— Activity —
Only one stretch of the data should be retyped: the lines from the line containing "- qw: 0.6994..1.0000" through the line containing "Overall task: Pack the". Keep pictures out of it.

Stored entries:
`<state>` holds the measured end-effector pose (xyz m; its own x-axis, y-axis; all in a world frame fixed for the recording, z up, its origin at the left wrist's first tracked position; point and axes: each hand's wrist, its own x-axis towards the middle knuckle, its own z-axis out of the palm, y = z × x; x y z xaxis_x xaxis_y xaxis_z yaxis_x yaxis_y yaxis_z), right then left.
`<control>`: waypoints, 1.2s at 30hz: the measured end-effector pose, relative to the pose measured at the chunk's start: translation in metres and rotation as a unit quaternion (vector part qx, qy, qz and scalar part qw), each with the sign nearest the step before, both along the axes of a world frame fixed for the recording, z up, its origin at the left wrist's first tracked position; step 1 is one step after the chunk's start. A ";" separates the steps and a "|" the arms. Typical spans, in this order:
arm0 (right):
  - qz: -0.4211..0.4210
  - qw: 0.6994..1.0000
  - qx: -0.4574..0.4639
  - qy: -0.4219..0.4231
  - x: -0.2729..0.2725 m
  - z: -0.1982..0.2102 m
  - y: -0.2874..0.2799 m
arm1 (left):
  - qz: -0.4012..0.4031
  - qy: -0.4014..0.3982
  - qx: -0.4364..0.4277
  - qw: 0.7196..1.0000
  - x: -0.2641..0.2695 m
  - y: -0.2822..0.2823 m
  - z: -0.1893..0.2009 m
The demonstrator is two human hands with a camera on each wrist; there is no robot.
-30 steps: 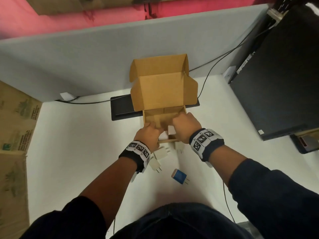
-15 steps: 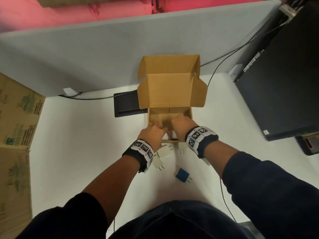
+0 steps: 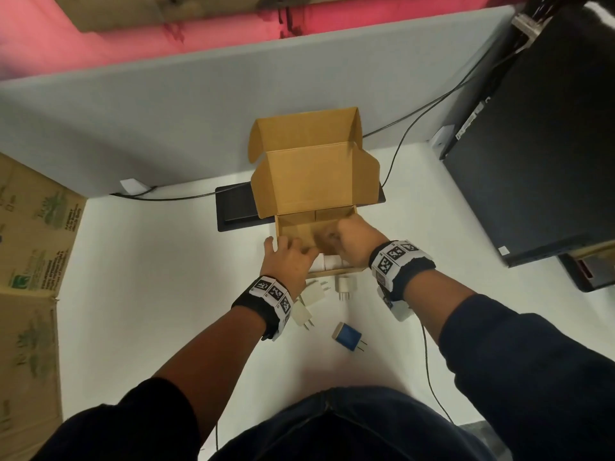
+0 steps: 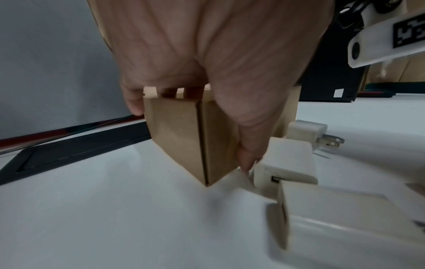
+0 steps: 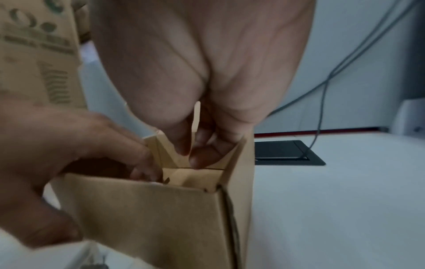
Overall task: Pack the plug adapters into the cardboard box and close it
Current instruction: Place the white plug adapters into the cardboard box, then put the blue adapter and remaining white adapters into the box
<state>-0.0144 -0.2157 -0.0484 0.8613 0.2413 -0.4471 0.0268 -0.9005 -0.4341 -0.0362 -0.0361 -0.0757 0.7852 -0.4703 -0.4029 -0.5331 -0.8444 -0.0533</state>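
The cardboard box stands open on the white desk, its lid upright. My left hand grips its near-left corner, fingers over the rim and thumb down the front wall. My right hand reaches into the right side, where thumb and fingers pinch an inner cardboard flap. White adapters lie inside by the front wall, partly hidden. Three white plug adapters and a blue one lie on the desk in front of the box.
A black flat plate lies behind the box on the left. A black monitor fills the right side, cables run along the grey partition. A large printed carton stands at the left.
My left hand has slid from the box's front middle to its near-left corner. My right hand has gone deeper into the right side. The adapters on the desk have not moved.
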 end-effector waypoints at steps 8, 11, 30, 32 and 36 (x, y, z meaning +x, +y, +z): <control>-0.098 0.981 0.117 -0.119 -0.029 0.005 -0.021 | 0.018 0.003 -0.032 0.999 -0.008 0.009 0.004; -0.104 0.976 0.138 -0.134 -0.040 0.007 -0.024 | 0.016 0.010 -0.047 0.999 -0.008 0.010 0.007; 0.034 0.999 0.011 0.036 -0.141 -0.037 -0.016 | 0.163 0.089 -0.221 0.957 -0.071 0.042 -0.001; 0.047 0.998 -0.005 0.045 -0.148 -0.043 -0.012 | 0.156 0.108 -0.198 0.962 -0.079 0.046 -0.009; 0.049 0.998 -0.004 0.042 -0.148 -0.047 -0.009 | 0.146 0.117 -0.202 0.961 -0.085 0.048 -0.018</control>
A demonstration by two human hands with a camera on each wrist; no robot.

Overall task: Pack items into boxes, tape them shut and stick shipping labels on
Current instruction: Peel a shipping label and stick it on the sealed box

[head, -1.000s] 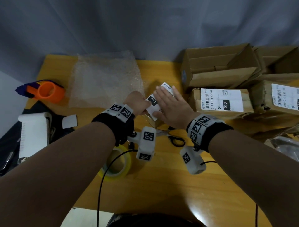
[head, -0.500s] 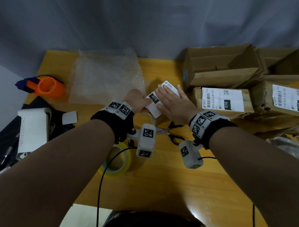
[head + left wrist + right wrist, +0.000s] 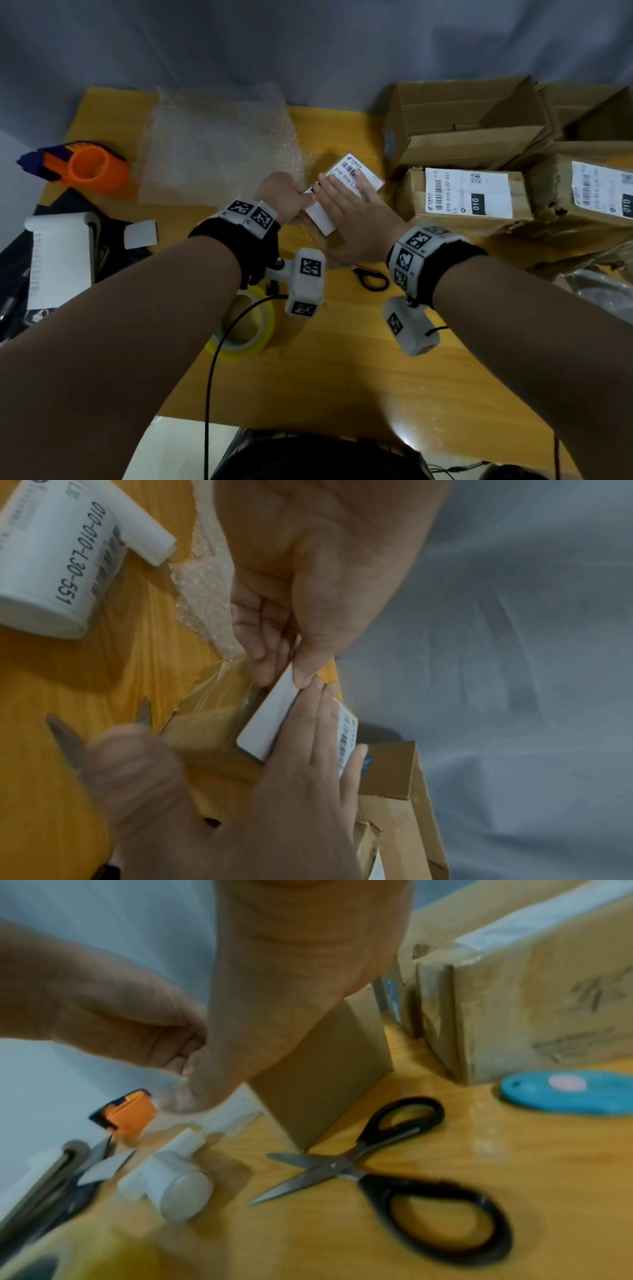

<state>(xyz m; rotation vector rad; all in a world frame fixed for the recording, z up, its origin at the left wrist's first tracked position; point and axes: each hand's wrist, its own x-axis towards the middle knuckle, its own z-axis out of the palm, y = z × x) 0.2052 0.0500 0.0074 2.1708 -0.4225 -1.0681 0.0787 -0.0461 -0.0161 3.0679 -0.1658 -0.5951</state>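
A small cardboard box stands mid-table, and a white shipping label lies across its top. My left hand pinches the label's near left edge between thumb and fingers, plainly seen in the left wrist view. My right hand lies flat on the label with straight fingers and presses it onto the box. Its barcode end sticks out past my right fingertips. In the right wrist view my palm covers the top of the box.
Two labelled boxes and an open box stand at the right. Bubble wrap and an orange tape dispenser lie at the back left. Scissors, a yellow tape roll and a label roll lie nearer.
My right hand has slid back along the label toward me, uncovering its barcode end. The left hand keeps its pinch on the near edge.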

— Answer to this task —
  - qw: 0.6994..1.0000
  - qx: -0.4574..0.4639
  - qy: -0.4219..0.4231
  - x: -0.2729..0.2725 m
  - z: -0.1982..0.2102 m
  - y: -0.2874..0.2799 m
arm1 (left):
  - qz: -0.4012..0.4031
  - qy: -0.4014..0.3982
  - qx: -0.4364..0.4277
  - qw: 0.7196..1.0000
  - x: -0.2641..0.2695 m
  - y: -0.2822..0.2823 m
  - z: -0.1893..0.2009 m
The demonstrator is two human hands with a camera on each wrist; there is no robot.
-30 steps: 
-15 steps: 
+0 steps: 
+0 steps: 
+0 steps: 
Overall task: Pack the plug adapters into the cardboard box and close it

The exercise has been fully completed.